### PROMPT:
In which lines of the data does the string "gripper" appear? Copy every one.

■ ■ ■ ■ ■ ■ ■

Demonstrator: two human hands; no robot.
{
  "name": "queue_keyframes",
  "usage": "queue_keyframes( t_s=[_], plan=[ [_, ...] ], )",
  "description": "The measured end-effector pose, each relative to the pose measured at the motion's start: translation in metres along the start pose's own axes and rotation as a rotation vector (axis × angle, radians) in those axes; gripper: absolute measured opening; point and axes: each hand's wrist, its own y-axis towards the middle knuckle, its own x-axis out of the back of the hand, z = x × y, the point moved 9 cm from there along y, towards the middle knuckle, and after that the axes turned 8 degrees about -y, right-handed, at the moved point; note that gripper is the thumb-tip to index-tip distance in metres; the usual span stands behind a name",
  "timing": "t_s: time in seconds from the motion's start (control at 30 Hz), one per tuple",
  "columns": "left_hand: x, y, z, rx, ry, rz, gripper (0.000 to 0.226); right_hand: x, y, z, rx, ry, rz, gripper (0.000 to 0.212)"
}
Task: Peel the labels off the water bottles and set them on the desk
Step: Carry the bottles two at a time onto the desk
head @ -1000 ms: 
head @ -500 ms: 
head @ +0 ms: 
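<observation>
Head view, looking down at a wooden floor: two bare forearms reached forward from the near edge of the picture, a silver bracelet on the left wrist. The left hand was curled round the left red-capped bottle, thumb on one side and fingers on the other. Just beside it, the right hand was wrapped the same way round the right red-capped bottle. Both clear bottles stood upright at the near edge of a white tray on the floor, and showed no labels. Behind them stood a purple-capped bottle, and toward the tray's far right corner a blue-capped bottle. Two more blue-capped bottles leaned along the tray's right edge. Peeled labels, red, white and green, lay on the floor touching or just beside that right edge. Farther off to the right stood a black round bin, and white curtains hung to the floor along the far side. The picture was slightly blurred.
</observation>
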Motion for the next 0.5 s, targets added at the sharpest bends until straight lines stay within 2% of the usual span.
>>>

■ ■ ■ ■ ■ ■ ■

### SOLUTION:
  "description": "The measured end-effector pose, each relative to the pose measured at the motion's start: translation in metres along the start pose's own axes and rotation as a rotation vector (axis × angle, radians) in those axes; gripper: absolute measured opening; point and axes: each hand's wrist, its own y-axis towards the middle knuckle, its own x-axis out of the back of the hand, z = x × y, the point moved 9 cm from there along y, towards the middle knuckle, and after that the axes turned 8 degrees about -y, right-handed, at the moved point; note that gripper is the thumb-tip to index-tip distance in metres; the usual span stands behind a name",
  "columns": "left_hand: x, y, z, rx, ry, rz, gripper (0.000 to 0.226); right_hand: x, y, z, rx, ry, rz, gripper (0.000 to 0.212)"

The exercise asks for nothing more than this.